TO DO: All lines of the listing below are to be printed again exactly.

GIVEN INFORMATION:
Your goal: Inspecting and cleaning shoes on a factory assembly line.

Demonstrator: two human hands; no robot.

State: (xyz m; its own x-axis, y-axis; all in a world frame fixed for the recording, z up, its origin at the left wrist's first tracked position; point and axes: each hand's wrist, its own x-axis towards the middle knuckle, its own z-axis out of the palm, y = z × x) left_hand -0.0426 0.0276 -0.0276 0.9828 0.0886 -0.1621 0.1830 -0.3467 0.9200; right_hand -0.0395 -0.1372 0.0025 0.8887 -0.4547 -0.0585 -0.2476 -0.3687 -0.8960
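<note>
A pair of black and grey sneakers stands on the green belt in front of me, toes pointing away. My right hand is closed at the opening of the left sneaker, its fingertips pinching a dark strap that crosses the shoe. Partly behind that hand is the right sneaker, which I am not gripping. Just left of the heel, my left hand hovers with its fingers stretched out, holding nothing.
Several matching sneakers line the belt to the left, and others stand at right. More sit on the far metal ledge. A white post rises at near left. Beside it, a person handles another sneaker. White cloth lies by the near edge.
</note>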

FINAL ANSWER:
Your goal: Inspecting and cleaning shoes on a factory assembly line.

Demonstrator: two human hands; no robot.

State: (xyz m; its own x-axis, y-axis; all in a world frame fixed for the recording, z up, its origin at the left wrist's first tracked position; point and axes: each hand's wrist, its own x-axis towards the middle knuckle, its own z-axis out of the palm, y = z × x) left_hand -0.0426 0.0276 -0.0276 0.9828 0.0886 -0.1621 0.1830 -0.3467 0.9200; right_hand -0.0395 -0.1372 0.0025 0.8887 -0.4547 -0.0585 -0.2476 -0.3687 -0.8960
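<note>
A pair of black and grey sneakers stands on the green belt in front of me, toes pointing away. My right hand is closed at the opening of the left sneaker, its fingertips pinching a dark strap that crosses the shoe. Partly behind that hand is the right sneaker, which I am not gripping. Just left of the heel, my left hand hovers with its fingers stretched out, holding nothing.
Several matching sneakers line the belt to the left, and others stand at right. More sit on the far metal ledge. A white post rises at near left. Beside it, a person handles another sneaker. White cloth lies by the near edge.
</note>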

The output is done.